Of all the tests that my medical team conducted while I was in the hospital the only results that were useful were my second CT scan.  My first CT scan was only performed on my face.  Due to the virus, the lymph nodes in my face were so swollen that it was difficult for me to speak, particularly on the right side.  The doctors were concerned that it could be an infected abscess and so they wanted a scan of my face.  On my second day in the hospital, I was given a second CT scan of my whole upper body in order to determine whether the lymph nodes in my lungs, and other areas that are not immediately visible, were also inflamed.

They were.

After those results were analyzed, my medical team told me that they were 90% certain that I had lymphoma.  Subsequent to that a power struggle seems to have developed between several different specialty teams regarding performing a lymph node biopsy.  Some wanted to take samples, some wanted a full excision (taking out a whole node) and I spent 5 more days in the hospital waiting around for all the doctors to figure their shit out.

Meanwhile, the swelling in my lymph nodes (the obvious ones anyway) decreased significantly, because I was recovering from the virus.  This complicated the biopsy issue, because the surgical team wanted to excise one of the nodes in my groin which had been prominently swollen.  A few days after my examination by the surgeon, however, those nodes drained and returned to their normal size.

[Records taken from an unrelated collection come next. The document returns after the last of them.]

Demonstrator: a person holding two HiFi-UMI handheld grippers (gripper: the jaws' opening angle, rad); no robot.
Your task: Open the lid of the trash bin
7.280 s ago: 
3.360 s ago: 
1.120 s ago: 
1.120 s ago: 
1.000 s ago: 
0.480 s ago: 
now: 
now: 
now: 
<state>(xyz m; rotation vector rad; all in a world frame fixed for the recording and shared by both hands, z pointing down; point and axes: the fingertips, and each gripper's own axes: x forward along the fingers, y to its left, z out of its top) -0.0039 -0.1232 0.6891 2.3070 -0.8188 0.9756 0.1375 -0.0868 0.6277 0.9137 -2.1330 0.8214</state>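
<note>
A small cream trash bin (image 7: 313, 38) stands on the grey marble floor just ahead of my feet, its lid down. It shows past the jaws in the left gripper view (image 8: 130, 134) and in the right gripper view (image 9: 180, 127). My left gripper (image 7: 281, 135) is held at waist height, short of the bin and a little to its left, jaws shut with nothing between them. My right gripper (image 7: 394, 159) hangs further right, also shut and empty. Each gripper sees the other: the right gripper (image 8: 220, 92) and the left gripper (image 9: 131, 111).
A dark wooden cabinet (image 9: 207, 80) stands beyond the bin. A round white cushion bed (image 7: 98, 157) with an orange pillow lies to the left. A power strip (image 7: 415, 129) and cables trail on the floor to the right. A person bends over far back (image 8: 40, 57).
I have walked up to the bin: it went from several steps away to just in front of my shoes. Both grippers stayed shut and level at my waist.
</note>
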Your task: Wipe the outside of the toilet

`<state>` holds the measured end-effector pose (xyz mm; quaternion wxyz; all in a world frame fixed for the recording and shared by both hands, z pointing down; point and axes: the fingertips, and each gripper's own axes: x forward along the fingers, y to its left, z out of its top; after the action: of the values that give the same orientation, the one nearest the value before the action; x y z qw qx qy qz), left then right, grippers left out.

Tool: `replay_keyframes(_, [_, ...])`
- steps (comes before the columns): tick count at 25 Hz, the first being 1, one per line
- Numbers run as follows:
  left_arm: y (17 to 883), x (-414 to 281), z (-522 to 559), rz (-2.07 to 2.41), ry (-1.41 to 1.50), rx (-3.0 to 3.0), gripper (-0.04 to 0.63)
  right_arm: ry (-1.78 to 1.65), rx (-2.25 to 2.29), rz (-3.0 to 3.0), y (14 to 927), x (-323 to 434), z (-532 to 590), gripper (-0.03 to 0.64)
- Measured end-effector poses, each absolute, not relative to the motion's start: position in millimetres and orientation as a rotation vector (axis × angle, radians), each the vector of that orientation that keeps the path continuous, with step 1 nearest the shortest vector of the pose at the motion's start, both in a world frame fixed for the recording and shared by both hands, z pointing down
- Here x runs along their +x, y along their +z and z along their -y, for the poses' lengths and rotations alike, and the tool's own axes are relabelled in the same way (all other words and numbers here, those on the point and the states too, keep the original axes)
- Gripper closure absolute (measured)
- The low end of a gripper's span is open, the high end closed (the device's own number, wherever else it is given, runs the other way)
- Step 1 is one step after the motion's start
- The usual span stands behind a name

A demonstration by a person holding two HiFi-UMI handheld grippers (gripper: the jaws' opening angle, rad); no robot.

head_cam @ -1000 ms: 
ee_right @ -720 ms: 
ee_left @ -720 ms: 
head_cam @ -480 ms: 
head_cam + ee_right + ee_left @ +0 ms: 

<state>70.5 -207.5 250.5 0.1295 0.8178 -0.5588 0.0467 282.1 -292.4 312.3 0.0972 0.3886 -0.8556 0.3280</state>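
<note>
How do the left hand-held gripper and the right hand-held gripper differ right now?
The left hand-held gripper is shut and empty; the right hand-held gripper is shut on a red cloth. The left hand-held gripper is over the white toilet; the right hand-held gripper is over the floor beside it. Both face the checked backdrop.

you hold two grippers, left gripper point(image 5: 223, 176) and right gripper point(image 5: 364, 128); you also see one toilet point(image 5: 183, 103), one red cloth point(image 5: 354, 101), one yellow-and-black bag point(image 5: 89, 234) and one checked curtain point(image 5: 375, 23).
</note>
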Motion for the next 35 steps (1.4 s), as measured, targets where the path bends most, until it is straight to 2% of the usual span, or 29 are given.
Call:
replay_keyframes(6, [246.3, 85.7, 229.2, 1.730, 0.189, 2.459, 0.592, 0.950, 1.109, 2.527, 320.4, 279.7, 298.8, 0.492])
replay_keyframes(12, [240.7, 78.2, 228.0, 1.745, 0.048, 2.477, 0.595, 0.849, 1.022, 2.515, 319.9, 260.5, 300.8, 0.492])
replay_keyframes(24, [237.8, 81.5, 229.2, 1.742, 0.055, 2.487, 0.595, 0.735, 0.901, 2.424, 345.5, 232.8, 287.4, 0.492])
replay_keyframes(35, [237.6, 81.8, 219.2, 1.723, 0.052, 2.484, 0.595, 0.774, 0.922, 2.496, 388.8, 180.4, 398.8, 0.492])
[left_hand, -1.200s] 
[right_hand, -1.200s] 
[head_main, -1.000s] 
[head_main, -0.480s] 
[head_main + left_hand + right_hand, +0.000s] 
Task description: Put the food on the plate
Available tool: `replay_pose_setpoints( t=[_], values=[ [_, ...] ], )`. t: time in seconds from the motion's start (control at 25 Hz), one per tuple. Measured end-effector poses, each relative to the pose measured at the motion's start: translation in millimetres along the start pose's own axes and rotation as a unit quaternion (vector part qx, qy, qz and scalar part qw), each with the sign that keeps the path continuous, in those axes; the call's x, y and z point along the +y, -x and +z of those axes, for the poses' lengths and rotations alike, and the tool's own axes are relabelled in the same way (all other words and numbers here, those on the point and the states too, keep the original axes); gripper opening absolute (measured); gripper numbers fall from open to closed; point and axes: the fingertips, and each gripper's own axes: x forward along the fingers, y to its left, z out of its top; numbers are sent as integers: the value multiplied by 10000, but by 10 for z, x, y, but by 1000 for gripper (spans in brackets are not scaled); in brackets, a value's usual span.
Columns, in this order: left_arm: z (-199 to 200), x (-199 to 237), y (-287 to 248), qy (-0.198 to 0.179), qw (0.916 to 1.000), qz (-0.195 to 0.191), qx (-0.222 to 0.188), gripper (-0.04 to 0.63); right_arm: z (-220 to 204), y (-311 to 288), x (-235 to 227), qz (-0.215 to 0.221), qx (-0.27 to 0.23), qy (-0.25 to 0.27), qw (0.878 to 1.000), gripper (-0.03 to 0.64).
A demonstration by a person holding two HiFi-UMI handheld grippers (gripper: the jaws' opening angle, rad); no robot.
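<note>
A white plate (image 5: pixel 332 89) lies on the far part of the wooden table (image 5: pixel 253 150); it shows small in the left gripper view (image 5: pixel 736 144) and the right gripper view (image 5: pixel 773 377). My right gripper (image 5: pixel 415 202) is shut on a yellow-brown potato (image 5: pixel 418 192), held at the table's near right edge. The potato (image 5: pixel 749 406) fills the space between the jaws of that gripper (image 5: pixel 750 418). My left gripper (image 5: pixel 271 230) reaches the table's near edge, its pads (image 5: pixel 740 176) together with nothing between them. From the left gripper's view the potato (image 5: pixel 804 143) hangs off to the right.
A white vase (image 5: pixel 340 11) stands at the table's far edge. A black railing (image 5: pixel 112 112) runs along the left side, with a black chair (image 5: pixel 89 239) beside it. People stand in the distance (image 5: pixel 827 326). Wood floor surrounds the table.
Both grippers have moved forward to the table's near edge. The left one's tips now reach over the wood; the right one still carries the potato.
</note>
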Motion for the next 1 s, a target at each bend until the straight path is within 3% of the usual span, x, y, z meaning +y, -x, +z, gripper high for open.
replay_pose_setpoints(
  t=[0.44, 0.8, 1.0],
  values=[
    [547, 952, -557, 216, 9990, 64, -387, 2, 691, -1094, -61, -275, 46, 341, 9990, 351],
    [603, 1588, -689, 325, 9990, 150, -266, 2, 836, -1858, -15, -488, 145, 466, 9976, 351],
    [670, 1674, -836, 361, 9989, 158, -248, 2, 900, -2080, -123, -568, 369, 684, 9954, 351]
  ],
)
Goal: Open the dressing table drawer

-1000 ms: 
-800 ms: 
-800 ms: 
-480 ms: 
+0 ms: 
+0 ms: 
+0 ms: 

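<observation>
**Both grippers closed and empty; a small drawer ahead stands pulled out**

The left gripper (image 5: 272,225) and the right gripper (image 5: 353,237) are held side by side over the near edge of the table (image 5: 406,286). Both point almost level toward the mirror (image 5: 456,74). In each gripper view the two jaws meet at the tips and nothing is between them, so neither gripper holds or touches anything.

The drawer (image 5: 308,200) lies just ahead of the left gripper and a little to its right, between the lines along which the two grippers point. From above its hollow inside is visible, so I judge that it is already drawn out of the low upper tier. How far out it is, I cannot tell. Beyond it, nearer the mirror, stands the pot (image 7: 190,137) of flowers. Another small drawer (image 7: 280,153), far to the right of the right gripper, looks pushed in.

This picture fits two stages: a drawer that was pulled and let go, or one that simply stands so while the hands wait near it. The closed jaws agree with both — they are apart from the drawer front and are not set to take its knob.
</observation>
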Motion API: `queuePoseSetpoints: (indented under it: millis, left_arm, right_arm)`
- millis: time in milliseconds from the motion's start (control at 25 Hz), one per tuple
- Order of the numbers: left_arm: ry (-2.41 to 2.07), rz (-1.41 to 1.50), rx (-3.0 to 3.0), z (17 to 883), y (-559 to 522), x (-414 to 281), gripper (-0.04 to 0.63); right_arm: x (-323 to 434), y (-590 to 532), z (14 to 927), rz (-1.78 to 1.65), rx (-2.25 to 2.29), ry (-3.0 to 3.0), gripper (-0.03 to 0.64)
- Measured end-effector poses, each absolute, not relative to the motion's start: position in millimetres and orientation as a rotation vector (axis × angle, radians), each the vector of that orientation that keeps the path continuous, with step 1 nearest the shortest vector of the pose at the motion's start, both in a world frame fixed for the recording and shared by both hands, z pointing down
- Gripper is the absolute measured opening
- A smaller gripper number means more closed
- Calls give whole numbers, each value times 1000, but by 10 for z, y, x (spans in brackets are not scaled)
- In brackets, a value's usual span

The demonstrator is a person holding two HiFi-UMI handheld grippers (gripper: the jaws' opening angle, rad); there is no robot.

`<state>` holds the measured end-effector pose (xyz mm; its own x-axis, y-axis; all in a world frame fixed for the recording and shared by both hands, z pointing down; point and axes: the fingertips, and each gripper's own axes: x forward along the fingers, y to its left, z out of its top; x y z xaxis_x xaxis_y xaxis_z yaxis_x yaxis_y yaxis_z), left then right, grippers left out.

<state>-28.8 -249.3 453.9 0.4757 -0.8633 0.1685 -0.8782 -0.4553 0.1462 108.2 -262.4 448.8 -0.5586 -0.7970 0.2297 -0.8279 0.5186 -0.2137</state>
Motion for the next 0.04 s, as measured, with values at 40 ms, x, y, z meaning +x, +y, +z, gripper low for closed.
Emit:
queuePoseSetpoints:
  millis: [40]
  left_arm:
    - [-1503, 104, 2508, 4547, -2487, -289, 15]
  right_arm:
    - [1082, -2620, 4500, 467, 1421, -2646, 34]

All of the doctors started murmuring that maybe it wasn’t lymphoma.

They did the biopsy on my 7th day in the hospital.  They took samples using an ultrasound machine from one of the nodes in my left armpit.  After the procedure was over, I was discharged from the hospital.

Several days later, I had a follow-up, outpatient appointment to go over some of my test results.  My biopsy was inconclusive.  I was told to come back several days later to review some of my other test results.  With very little fanfare or sympathy, the leader of my internal medical team informed me that, after further testing, my lymph node biopsy was positive for Hodgkin’s Lymphoma.

Up until that point, I felt like I had been doing a lot of waiting, but it’s nothing compared to what I’m dealing with now.  I had always believed that the cancer diagnosis process was simple: have some scans, ultrasounds and MRIs, find a tumor or mass, then start treatment.  Turns out, it’s a lot more complicated than that and I’ll get in to it later this week.